Sunday was Allies birthday so we slept in. Then went to a great Indian resturant for a birthday lunch. We went to the Jade market which has some really cool Chinese jewlers and antiques. The weather was really rainy so we went to the mall to see if there was any good movies playing (most of them are the same as back home they just come out maybe a week later here) but there was nothing we wanted to see. We ended up just laying around the house and taking it easy. The weather has been rainny and cold here in Taichung for about a week now.

Here is a quick history on Chinese New Year. February 6th is the eve (this year since it is a lunar calandar and depends on the moon). It lasts not just for a day or two but more like 5 to 6. It was first started during the Xia Dynasty which was between 2100B.C to 1600B.C. There first was different months and times when different types of Chinese people celebrated this holiday (some celebrated in the first month of the year, while others celebrated it during the tenth month). In 104B.C. Emperor Wu established the first month as the start of the new year.

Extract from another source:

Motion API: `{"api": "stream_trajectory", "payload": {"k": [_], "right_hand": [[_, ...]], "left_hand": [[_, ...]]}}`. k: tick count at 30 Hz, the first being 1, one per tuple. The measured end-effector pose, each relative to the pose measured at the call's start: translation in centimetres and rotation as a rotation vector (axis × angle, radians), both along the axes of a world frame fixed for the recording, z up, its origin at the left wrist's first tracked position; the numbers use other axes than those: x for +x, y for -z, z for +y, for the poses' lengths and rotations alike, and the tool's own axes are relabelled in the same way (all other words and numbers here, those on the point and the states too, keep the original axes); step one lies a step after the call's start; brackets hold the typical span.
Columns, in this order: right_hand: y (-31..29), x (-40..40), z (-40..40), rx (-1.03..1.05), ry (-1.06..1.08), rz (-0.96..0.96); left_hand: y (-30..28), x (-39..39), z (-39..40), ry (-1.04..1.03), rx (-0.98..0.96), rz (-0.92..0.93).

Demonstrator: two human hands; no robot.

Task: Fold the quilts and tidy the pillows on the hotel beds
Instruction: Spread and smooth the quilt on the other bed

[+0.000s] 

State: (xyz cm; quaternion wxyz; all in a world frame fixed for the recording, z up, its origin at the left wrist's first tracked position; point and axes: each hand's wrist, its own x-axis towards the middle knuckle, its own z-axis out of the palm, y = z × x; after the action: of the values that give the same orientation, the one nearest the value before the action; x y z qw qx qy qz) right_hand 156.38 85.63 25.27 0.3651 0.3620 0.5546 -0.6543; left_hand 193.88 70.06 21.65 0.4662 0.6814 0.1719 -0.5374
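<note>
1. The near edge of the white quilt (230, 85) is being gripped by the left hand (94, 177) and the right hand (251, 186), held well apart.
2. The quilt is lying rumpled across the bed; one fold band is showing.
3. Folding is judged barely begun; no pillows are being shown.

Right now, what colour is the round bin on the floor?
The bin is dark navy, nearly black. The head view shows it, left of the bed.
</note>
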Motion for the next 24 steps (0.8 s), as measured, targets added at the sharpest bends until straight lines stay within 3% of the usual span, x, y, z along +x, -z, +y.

The tradition goes as followed: There is a human eating monster called Nian 年 that comes from the mountains, in other versions of the tale it comes form the sea( I think it just matters what you are closer to). The monster does not like loud noises and that is why people shot of fireworks all night long! Nian also does not like the color red, so people hang red signs up on the door, they used to put blood over their doors just like how the Israelites put blood over their door so the Tenth Plague or Angle of Death would "skip" over or "passover" and not kill their firstborn (check out the book of Exodus if you want more info of the Jewish holiday passover). The Chinese spends this holiday with their families. It is a time that large meals are prepared and people catch up with their family. They pass out gifts (mostly food) and also red envelopes are given to children which the envelopes are filled with money. Their was your short history leason for the day. Have a happy New Year and watch out for Nian!